Observing a newby teacher is a good lesson in teaching

My son takes swimming classes on a regular basis. During the school year, he had seasoned instructors, and although sometimes they had to be strict, he always loved the class and always learned a lot. Now, over the summer he is taking a class with a newby instructor. She gives the kids a lot of freedom, and very little discipline. She asks for their opinion ("Do you want to do this now?"), and doesn't push her ways on them. Although she is very friendly, I don't think my son will learn much from this teacher.

While I watch her teach, I compare her to myself to when I was just a beginning teacher. Was I this soft? Did I let my students walk all over me? I always thought that teachers were best when they were brand new, as the love for teaching and the novelty didn't ware off quite yet. But now looking at this newby and comparing her to the seasoned instructors, I have my doubts.

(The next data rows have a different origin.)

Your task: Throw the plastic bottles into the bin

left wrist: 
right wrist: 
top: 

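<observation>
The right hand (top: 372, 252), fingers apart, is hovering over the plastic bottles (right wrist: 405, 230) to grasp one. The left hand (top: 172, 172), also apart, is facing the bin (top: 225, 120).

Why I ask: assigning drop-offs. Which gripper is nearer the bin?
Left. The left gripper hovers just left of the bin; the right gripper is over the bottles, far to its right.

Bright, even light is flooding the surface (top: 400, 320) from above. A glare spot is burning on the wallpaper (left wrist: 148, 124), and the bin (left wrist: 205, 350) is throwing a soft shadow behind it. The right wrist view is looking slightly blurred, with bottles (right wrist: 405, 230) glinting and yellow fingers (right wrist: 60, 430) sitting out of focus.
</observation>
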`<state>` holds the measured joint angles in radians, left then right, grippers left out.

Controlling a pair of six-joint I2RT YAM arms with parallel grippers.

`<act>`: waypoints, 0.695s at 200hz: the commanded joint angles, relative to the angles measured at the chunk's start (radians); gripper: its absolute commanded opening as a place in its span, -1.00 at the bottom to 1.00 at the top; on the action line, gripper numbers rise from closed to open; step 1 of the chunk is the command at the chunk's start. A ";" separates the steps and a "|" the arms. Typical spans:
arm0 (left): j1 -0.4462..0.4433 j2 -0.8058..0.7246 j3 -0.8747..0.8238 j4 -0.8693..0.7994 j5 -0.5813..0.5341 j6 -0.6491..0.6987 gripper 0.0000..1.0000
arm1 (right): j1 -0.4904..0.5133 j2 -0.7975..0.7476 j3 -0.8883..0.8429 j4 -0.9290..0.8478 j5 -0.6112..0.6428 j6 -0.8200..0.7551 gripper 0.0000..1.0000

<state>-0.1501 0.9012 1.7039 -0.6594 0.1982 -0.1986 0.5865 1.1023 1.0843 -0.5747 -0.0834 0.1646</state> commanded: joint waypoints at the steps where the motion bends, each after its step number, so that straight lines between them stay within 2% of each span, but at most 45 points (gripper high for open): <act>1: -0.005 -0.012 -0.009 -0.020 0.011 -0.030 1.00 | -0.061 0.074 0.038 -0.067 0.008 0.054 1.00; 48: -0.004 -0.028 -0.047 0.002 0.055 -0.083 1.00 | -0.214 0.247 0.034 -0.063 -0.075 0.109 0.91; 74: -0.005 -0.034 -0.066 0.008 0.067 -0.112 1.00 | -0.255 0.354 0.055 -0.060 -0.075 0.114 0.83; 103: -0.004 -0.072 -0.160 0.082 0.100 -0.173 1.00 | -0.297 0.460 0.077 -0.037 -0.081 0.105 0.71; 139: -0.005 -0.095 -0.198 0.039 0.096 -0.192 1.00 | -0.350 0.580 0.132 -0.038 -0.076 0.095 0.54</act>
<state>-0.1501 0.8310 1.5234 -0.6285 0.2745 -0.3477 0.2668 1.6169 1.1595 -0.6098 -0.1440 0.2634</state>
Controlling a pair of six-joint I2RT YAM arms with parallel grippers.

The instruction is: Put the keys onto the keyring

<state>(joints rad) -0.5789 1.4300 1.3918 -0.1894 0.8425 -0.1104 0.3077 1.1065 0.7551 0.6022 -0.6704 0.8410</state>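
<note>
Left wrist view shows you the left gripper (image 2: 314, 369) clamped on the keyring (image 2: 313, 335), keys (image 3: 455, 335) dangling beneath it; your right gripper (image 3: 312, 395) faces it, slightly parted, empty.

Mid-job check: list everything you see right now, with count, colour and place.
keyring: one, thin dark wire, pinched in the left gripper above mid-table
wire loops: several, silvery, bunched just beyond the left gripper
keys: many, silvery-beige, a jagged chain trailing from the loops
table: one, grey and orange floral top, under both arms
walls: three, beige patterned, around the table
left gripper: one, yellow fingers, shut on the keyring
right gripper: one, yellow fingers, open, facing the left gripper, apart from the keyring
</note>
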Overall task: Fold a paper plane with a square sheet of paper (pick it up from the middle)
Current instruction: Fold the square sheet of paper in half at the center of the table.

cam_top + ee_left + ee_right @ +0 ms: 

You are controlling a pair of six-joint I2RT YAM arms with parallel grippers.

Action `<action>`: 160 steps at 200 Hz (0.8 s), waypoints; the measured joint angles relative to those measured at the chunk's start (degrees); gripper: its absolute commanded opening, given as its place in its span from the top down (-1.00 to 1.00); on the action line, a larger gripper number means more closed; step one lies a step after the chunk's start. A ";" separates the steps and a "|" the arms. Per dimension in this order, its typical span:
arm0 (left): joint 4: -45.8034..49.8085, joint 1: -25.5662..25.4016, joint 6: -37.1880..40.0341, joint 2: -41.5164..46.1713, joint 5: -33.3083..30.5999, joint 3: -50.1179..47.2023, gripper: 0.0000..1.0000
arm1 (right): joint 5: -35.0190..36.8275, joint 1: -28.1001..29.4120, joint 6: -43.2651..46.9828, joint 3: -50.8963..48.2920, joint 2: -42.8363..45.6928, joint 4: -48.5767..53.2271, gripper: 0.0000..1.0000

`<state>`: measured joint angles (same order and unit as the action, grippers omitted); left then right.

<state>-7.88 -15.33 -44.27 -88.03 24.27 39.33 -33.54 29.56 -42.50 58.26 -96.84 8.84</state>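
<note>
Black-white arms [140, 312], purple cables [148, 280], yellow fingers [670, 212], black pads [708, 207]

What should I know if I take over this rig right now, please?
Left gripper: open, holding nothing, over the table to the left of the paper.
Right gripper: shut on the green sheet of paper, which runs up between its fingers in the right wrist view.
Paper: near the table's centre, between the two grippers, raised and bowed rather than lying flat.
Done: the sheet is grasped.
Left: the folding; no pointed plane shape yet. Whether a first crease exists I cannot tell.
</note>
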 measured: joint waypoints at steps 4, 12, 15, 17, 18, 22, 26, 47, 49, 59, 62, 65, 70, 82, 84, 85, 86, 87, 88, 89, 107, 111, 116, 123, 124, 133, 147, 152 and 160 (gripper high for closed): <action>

Of course I can't just take one example and draw a conclusions. She might just not be cut out to be a teacher. However, this situation did make me rethink what makes a good teacher.

First of all, being kind, well liked is not enough. A teacher needs to grab a student, if need be, and direct him/her to focus. They need to have a plan, then have the power over the students to follow through. They need to know their material (how to swim, in this case), but also understand the way the students can learn the material (the newby instructor was talking a lot, instead of demonstrating, and the kids were hardly paying attention). The teacher needs to control all her/his students, but also focus on the individual. They need to have a system in place, so the students feel comfortable, and they know what to do/expect and what is expected of them. Also, a good teacher will recognize the differing abilities of students, and have different expectations for the different students, depending on their level.

It's amazing how much one can learn from observing others. By observing this newby instructor, I will be able to reflect in the "teaching mirror" to compare my style, and see how I can do better with my high school math students. I don't get to observe many teachers, especially so upfront, and over a whole course. My son might waste his time in the class, but I'll take as much as I can from this poor girl's first teaching job. This girl's mistakes will open new doors for my teaching.